→ **What you need to do**: Please write out all of the data below exactly, without including the pictures.

→ **Exercise data**:

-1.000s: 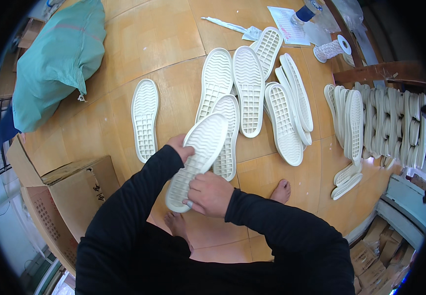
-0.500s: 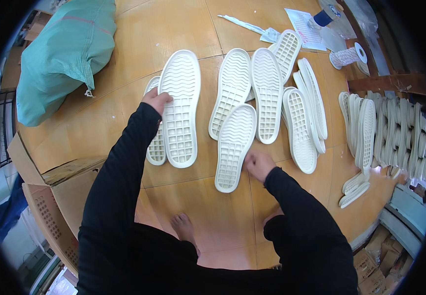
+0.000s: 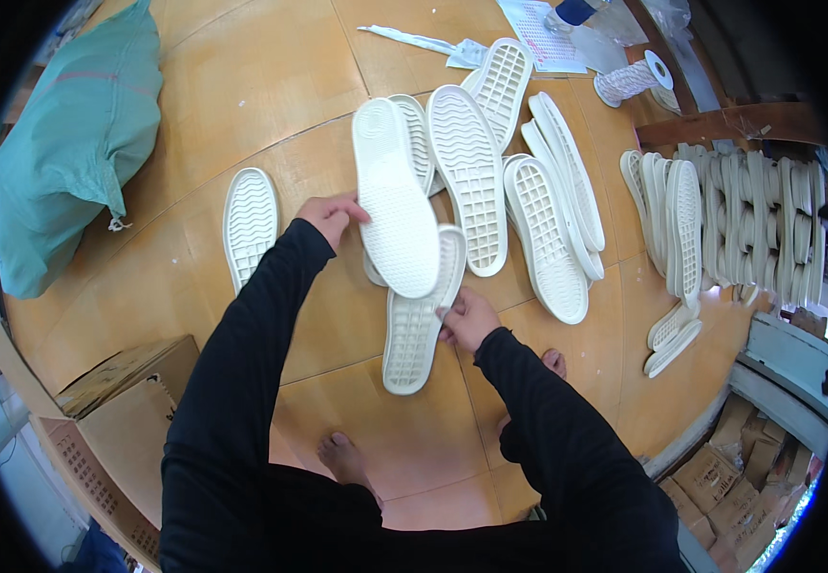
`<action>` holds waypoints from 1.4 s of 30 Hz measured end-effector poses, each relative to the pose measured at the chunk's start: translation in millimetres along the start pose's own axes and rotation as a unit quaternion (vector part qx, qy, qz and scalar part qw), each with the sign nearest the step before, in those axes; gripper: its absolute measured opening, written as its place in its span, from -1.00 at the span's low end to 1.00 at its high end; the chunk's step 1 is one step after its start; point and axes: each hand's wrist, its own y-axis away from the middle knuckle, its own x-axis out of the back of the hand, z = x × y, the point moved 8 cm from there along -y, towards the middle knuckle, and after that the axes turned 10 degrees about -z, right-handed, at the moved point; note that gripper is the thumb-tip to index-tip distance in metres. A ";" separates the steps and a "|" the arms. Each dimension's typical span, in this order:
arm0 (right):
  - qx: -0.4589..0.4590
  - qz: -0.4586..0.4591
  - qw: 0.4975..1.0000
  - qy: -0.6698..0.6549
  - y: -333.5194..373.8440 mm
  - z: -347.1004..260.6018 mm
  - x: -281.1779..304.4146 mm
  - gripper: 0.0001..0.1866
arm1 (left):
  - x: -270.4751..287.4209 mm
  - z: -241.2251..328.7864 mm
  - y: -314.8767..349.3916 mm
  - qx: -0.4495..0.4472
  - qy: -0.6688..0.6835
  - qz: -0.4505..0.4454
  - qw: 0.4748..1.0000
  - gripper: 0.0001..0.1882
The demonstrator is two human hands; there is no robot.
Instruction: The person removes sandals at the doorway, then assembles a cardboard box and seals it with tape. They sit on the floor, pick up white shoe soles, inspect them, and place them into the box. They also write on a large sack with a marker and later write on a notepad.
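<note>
My left hand [image 3: 333, 218] pinches the side edge of a white shoe sole [image 3: 397, 205], its fine-textured face turned up. That sole overlaps another sole [image 3: 412, 349], which lies with its wavy, gridded side up and its lower end toward me. The fingers and thumb of my right hand [image 3: 469, 321] are closed on the right edge of this lower sole. Partly covered by the left-hand sole is another wavy sole [image 3: 420, 134]. Just right of it lies a sole [image 3: 471, 181] with its ribbed and gridded side showing. A single sole [image 3: 250, 222] rests left of my left forearm.
More soles [image 3: 546, 244] lie to the right, with stacked soles [image 3: 758, 220] beyond. A cord spool [image 3: 629, 80], a printed sheet [image 3: 543, 38] and a bottle [image 3: 572, 13] are at the far right. A green sack [image 3: 80, 143] and cardboard box [image 3: 127, 430] stand left.
My left hand has moved right with its sole, now showing the textured face over the other soles. My right hand now grips the near sole's edge. The view has shifted.
</note>
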 end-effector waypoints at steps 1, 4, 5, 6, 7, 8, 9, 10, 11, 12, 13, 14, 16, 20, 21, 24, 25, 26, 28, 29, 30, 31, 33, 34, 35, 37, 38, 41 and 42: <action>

→ **Answer area**:
-1.000s: 
-0.500s: 
+0.000s: 
`<action>` holds waypoints from 1.4 s of 30 Hz measured end-effector poses, each relative to the pose measured at the chunk's start: translation in millimetres along the start pose's own axes and rotation as a unit quaternion (vector part qx, qy, qz and scalar part qw), each with the sign nearest the step before, in those axes; gripper: its absolute measured opening, written as its place in its span, from -1.00 at the span's low end to 1.00 at its high end; the chunk's step 1 is one step after its start; point and axes: each hand's wrist, its own y-axis away from the middle knuckle, its own x-axis out of the back of the hand, z = x × y, the point moved 8 cm from there along -y, towards the middle knuckle, and after that the axes turned 10 degrees about -z, right-handed, at the moved point; note that gripper is the thumb-tip to index-tip distance in metres. A ";" separates the steps and a "|" the arms. Each dimension's typical span, in this order:
arm0 (right):
  - qx: -0.4589..0.4590
  - qz: -0.4586..0.4591
  - qw: 0.4975..1.0000
  - qy: -0.6698..0.6549
  - y: -333.5194..373.8440 mm
  - z: -347.1004..260.6018 mm
  - x: -281.1779..304.4146 mm
  - gripper: 0.0001..0.1866
arm1 (left):
  - x: -270.4751..287.4209 mm
  - z: -241.2251..328.7864 mm
  - y: -314.8767..349.3916 mm
  - qx: -0.4495..0.4472
  - qy: -0.6688..0.6835
  - qz: -0.4505..0.4454
  - qw: 0.4748..1.0000
  - gripper: 0.0001..0.1882
The demonstrator is two human hands; there is no robot.
Instruction: The person removes sandals at the doorway, then assembles a cardboard box and seals it with tape. They sit on the floor, pick up white shoe soles, inspect them, and place them into the box. They also write on a large sack with a marker and later write on a notepad.
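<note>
My left hand [image 3: 333, 218] pinches the side edge of a white shoe sole [image 3: 397, 205], its fine-textured face turned up. That sole overlaps another sole [image 3: 412, 349], which lies with its wavy, gridded side up and its lower end toward me. The fingers and thumb of my right hand [image 3: 469, 321] are closed on the right edge of this lower sole. Partly covered by the left-hand sole is another wavy sole [image 3: 420, 134]. Just right of it lies a sole [image 3: 471, 181] with its ribbed and gridded side showing. A single sole [image 3: 250, 222] rests left of my left forearm.
More soles [image 3: 546, 244] lie to the right, with stacked soles [image 3: 758, 220] beyond. A cord spool [image 3: 629, 80], a printed sheet [image 3: 543, 38] and a bottle [image 3: 572, 13] are at the far right. A green sack [image 3: 80, 143] and cardboard box [image 3: 127, 430] stand left.
My left hand has moved right with its sole, now showing the textured face over the other soles. My right hand now grips the near sole's edge. The view has shifted.
</note>
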 end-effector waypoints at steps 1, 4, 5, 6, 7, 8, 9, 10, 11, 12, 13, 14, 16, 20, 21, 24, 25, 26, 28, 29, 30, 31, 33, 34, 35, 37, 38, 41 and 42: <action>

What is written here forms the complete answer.